Retail sales staged a comeback in January after two straight months of decline.
Takings at the till were 7.6 per cent higher than those of the same month last year - a robust result that beat the expectations of analysts polled by Bloomberg, who predicted a 2.6 per cent rise.
The increase came on the back of higher car sales, which rose 20 per cent over last year.
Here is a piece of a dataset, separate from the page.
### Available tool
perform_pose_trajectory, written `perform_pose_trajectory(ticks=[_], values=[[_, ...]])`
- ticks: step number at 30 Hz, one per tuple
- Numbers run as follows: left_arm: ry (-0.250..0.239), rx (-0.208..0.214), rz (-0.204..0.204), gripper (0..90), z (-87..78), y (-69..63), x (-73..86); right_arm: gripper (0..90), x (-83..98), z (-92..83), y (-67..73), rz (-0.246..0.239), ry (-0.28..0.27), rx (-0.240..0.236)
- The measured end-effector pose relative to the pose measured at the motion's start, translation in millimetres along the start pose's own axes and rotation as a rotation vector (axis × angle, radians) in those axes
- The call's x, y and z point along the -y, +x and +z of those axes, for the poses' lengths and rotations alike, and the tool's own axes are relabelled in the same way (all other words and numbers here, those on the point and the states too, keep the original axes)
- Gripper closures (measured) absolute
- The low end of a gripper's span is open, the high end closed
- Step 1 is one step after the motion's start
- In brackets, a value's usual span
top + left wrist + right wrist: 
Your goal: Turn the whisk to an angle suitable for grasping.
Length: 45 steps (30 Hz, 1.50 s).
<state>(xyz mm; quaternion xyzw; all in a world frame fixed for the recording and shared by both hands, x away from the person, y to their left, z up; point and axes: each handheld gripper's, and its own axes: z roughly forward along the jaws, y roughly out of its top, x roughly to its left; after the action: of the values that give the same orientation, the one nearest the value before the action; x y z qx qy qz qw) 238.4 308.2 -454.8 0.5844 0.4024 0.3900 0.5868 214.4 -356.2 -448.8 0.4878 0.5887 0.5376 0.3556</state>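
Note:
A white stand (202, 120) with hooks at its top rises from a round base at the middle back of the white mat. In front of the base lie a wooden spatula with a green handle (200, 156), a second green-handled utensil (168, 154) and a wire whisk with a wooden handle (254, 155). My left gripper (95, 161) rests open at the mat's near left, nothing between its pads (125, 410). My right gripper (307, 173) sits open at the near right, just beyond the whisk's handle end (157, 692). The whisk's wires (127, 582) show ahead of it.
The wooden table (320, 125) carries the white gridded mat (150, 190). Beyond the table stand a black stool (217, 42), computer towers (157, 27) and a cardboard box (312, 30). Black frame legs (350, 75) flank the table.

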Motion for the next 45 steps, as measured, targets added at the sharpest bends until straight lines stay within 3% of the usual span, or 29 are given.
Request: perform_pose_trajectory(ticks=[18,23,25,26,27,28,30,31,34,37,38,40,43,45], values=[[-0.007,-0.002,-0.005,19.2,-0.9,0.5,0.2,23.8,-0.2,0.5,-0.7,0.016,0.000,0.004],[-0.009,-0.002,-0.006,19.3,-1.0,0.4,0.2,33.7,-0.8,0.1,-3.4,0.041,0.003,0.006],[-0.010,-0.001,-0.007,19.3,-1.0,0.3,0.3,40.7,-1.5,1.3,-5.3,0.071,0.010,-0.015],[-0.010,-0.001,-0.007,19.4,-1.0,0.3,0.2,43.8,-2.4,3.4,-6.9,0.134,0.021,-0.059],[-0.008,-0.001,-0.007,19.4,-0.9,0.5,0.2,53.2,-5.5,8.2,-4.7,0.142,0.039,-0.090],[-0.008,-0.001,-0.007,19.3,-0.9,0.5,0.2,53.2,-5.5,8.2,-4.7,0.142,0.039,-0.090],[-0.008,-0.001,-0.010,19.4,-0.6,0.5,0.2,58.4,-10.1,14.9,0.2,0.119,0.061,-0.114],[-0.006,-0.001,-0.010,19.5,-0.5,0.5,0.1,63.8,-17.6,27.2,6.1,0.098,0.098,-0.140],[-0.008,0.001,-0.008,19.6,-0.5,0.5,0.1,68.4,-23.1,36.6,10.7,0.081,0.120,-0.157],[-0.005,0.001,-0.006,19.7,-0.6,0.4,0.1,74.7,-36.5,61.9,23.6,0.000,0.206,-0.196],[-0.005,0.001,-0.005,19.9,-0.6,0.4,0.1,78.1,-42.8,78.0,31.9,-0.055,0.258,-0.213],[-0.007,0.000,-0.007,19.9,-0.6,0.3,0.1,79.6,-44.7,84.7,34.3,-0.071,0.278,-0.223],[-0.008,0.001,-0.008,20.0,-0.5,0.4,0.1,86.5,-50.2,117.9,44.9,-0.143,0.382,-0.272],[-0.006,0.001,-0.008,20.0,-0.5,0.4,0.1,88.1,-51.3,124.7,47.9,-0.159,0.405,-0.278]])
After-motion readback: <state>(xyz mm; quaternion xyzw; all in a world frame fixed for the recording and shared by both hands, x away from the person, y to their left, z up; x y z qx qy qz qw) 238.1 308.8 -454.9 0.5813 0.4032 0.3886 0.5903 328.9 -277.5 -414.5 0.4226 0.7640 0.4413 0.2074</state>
This was partly due to the Singapore Motorshow, the Department of Statistics (SingStat) noted yesterday.
Analysts added that the rise was also due to the low base in January last year and the festive season.
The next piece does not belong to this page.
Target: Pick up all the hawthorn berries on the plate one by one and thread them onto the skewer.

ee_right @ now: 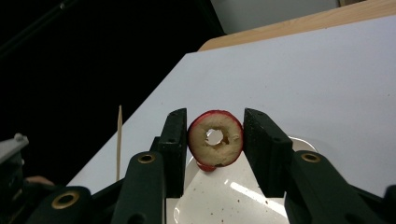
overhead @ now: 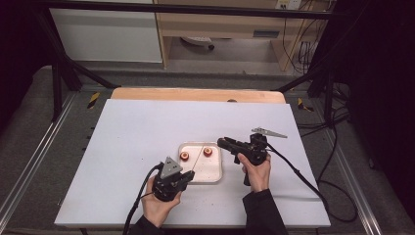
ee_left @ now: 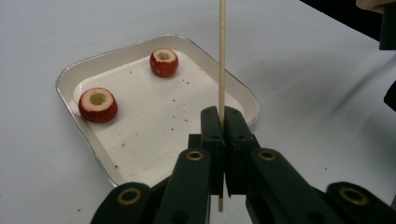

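Wooden skewer (ee_left: pixel 222 70), thin and pale, stands pinched between the fingers (ee_left: pixel 212 135) of your left gripper (overhead: pixel 182 177). These fingers are closed fully on the stick, with a short stub below the pads and the long free end reaching out over the tray (ee_left: pixel 154 179); this grip low on the shaft probably leaves the length clear for threading. In the high view your left gripper sits at the near left corner of the tray, the skewer slanting up and away across it.

Your right gripper (ee_right: pixel 215 140) sits just beyond the tray's right edge and holds a cored red fruit slice (ee_right: pixel 215 139) by its skin, one finger on each side, fingers (ee_right: pixel 175 140) part open to the slice's width. The bored hole faces the camera, unobstructed, which suits an approach by the skewer tip; the tip lies well apart from the hole for now.

Farther off, two more cored fruit pieces (ee_left: pixel 97 104) (ee_left: pixel 164 62) rest in the white tray, hollows upward, apart from each other. The tray lies on the white surface (overhead: pixel 137 142), flecked with red crumbs.
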### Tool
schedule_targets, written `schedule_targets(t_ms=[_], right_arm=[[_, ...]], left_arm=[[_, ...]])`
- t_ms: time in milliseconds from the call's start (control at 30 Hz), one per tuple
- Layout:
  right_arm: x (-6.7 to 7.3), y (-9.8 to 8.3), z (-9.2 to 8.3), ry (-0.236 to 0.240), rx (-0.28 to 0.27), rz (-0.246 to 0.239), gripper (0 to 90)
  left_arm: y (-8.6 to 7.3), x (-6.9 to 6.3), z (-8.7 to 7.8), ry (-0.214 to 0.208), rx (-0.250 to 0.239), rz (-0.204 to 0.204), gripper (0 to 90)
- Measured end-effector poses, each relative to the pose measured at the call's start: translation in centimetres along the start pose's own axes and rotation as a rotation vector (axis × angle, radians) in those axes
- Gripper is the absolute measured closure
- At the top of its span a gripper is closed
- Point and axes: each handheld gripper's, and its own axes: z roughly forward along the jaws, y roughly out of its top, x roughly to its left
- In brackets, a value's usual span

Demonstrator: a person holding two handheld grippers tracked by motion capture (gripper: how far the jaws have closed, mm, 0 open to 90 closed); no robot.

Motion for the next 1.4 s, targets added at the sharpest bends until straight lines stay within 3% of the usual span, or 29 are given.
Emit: schedule_targets(t_ms=[167, 200, 300, 400, 567, 700, 1400], right_arm=[[0.0, -0.3, -0.1, 0.001, -0.041, 0.028, 61.5], [0.0, -0.4, 0.0, 0.004, -0.048, 0.032, 61.5], [0.1, -0.6, 0.3, 0.018, -0.069, 0.051, 61.5], [0.2, -0.8, 0.5, 0.023, -0.088, 0.064, 61.6], [0.4, -1.2, 0.8, 0.032, -0.124, 0.079, 61.6], [0.6, -1.5, 1.1, 0.032, -0.149, 0.085, 61.6], [0.9, -2.4, 1.3, 0.057, -0.149, 0.063, 61.6]], left_arm=[[-1.0, -1.1, 0.6, 0.019, -0.015, -0.043, 88.2], [-1.4, -1.4, 1.1, 0.006, -0.013, -0.073, 88.2], [-1.8, -1.8, 1.6, 0.015, -0.009, -0.092, 88.2], [-2.4, -2.4, 2.3, 0.002, -0.009, -0.141, 88.2], [-2.6, -3.3, 3.0, -0.011, -0.004, -0.137, 88.3], [-2.6, -3.6, 3.5, -0.023, -0.005, -0.172, 88.2], [-2.6, -3.5, 3.8, -0.039, -0.028, -0.226, 88.3]])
Maybank Kim Eng economist Lee Ju Ye said: "The year-on-year rebound in January was mainly due to the... recovery of motor vehicle sales, which comes from a low base as sales entered negative territory starting January 2018 (as the new Vehicular Emissions Scheme kicked in).
"It would be too early to state that consumer sentiments have turned positive, as January numbers could be distorted by the Chinese New Year effect."
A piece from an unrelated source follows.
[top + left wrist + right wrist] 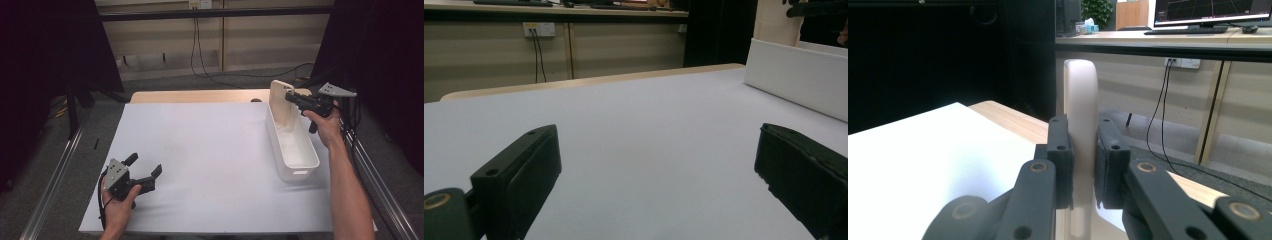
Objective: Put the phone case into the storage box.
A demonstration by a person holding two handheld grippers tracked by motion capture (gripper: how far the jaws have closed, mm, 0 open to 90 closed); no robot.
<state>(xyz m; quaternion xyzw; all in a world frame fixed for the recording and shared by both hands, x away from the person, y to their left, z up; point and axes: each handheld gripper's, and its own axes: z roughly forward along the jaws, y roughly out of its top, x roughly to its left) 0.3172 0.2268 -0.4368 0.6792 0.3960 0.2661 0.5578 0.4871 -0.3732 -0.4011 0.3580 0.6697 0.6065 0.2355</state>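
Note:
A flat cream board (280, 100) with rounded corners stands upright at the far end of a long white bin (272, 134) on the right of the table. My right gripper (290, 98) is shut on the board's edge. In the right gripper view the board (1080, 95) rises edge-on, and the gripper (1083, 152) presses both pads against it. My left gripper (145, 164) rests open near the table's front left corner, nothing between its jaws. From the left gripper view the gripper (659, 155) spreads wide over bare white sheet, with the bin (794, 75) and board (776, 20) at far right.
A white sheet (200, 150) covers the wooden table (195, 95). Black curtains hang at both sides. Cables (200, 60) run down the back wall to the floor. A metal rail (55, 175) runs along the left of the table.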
If motor vehicle sales are excluded, retail takings rose 5.3 per cent in January, a "result of higher demand during the pre-Chinese New Year season", SingStat said.
Retailers of wearing apparel and footwear saw revenue leap 10.5 per cent compared with last year, while medical goods and toiletries were up 9.3 per cent.
Department store tills rang up an 8.9 per cent rise, just ahead of supermarkets and hypermarkets on 8.8 per cent.
Food retailers also raked in higher sales - up 8 per cent.
Food and beverage services saw an increase of 5.9 per cent year on year, with fast-food outlets and caterers seeing the biggest jump.
The total sales value of food and beverage services in January was estimated at $862 million, compared with $814 million last year.
However, computer and telecommunications equipment revenue slid 11.5 per cent, due partly to lower demand for mobile phones.
Total retail sales hit $4.2 billion in value in January, with online comprising an estimated 4.8 per cent.
Ms Lee said analysts expect overall retail sales to post a small rebound this year following the 0.7 per cent decline last year, mainly due to the low base of motor vehicle sales.
She added: "Consumer sentiments may see some improvement in the second half of the year after the Merdeka Generation Package benefits are made available, similar to the uptick we saw when the Pioneer Generation Package was rolled out in the second half of 2014.
"However, we are also cautious that a slowing economy could eventually weigh on the labour market, resulting in a dent in consumer confidence."
United Overseas Bank economist Barnabas Gan said the retail environment will closely hinge on domestic economic fundamentals.
"(This) includes income levels, labour conditions and overall economic confidence, while foreign drivers, including tourism arrival numbers, could drive the sales in specific clusters," he added.
"Meanwhile, sales of motor vehicles into the year could tip into positive growth print, after 2018's low base... even as certificate of entitlement premiums for all categories rose in the latest week, suggesting some renewed vehicle demand in the first quarter of the year."